== ACTION ITEM ==
From the data below, return the exact lines starting at the line containing "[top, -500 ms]" and ending at the line containing "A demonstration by", both included, and nothing else.

== RAW DATA ==
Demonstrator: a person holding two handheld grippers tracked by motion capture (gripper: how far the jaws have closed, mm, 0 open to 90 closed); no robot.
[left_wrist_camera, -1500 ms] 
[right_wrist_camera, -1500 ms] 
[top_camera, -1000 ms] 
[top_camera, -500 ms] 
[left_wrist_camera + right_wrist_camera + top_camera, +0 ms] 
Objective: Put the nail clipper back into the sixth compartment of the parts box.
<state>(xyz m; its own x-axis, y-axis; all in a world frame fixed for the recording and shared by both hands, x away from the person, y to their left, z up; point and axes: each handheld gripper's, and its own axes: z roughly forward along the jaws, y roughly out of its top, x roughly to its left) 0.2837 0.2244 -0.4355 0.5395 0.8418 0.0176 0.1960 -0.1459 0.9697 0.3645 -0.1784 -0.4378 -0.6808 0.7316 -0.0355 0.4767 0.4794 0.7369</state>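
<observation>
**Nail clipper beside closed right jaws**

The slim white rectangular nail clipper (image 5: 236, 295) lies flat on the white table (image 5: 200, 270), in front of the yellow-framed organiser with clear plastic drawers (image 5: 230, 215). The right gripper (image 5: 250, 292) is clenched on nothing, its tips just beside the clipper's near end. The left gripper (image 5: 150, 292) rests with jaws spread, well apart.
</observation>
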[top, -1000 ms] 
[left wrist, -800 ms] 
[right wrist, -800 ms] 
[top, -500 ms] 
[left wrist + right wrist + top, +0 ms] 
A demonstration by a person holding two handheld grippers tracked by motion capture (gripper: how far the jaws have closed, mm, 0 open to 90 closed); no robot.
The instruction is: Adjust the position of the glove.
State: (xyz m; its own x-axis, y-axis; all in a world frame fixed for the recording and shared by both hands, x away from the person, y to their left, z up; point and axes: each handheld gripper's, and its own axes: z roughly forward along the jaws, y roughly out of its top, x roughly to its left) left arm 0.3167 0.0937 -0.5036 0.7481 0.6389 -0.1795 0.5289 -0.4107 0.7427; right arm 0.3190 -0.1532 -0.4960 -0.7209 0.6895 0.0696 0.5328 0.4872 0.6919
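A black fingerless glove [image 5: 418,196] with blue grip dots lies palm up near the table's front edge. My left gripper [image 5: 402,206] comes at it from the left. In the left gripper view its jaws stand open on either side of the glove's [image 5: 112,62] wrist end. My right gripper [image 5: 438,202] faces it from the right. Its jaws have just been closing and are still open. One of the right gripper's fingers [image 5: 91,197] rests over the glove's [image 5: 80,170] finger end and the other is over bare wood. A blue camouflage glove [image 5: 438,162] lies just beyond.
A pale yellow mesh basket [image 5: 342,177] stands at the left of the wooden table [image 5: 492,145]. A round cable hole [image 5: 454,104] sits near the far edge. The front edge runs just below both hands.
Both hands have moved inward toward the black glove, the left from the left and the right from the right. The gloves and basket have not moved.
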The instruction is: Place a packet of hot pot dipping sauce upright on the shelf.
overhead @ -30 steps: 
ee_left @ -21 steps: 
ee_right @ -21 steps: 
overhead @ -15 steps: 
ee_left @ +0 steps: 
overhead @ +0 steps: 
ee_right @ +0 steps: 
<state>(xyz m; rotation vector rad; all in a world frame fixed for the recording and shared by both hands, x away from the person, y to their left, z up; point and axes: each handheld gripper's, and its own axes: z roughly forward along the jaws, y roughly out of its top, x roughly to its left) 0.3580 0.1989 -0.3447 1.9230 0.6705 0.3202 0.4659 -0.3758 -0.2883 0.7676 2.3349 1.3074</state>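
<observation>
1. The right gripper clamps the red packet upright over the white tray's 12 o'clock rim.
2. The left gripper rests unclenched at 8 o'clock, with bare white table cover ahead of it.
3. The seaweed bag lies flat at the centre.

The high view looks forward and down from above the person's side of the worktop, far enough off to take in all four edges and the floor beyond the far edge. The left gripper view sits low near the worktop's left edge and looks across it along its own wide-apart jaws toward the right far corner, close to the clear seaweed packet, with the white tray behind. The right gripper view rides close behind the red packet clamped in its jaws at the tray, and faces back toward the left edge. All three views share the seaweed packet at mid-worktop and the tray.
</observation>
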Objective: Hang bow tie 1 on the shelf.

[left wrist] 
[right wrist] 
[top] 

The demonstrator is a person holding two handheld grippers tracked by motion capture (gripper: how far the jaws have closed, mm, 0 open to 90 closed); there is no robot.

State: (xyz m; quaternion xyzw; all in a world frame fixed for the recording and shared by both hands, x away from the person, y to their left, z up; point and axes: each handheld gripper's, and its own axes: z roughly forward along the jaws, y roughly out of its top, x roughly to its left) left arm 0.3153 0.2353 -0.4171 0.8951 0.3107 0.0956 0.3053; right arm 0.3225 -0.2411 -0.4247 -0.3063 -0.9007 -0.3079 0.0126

== ANSWER TO THIS EXERCISE ==
[top, -500 ms] 
[left wrist + right wrist + top, +0 ms] 
A demonstration by a person holding two handheld grippers tracked by motion capture (gripper: how far the jaws have closed, mm, 0 open to 90 closed); no robot.

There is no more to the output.